O secretário de Educação do Municípío e presidente estadual do PTN, João Carlos Bacelar, aproveitou a manhã desta quarta (16), para enaltecer o trabalho realizado pela pasta e criticar a postura do Governo do Estado com relação à greve dos professores, que já dura 35 dias.
Em entrevista concedida ao Programa do Bocão, na Rádio Sociedade, Bacelar afirmou que educação é uma prioridade da gestão do prefeito João Henrique (PP) e que "não é uma determinação, mas sim, vontade política", ressaltou o secretário, criticando Jaques Wagner. "Precisa ter vontade polítca. O governo não prioriza a educação".

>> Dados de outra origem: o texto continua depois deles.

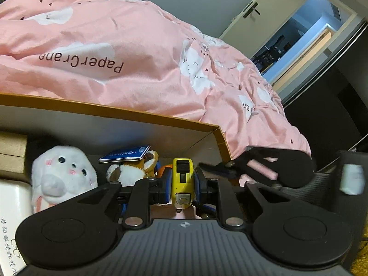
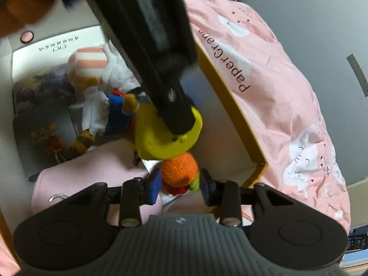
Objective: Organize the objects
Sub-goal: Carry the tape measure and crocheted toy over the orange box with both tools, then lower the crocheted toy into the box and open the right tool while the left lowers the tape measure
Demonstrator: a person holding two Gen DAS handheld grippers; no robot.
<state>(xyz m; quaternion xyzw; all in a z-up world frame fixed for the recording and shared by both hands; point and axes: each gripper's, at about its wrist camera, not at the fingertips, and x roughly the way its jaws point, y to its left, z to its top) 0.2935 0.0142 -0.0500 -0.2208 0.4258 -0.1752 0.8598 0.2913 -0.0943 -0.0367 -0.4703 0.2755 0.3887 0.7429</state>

Ainda alfinetando o governador, Bacelar disse que o único, de fato, que tem vontade política voltada para a educação é o senador Cristovam Buarque (PDT-DF).
Bacelar pontua que, "hoje, no município, a carreira de magistério é atraente e concorre com qualquer outra profissão do mercado", disse. Atualmente, um professor recebe - por 40 horas de trabalho, R$ 3.500. "A última faixa chega até R$ 10 mil", afirmou Bacelar.
Seca
Mais de 230 municípios baianos estão em situação de emergência por conta da ausência de chuvas no estado. Essa estiagem é considerada a pior seca dos últimos 30 anos, com mais de 2,7 milhões da população afetada. A falta de água nestes 239 municípios intensifica um outro problema: a falta de dinheiro.
O impacto do fenômeno na economia baiana será de R$ 3,8 bilhões a menos em 2012, no pior, 7,7 bilhões, de acordo com levantamento concluído recentemente pela Superintendência de Estudos Econômicos e Sociais da Bahia (SEI) - vinculada à Secretaria Estadual do Planejamento (Seplan).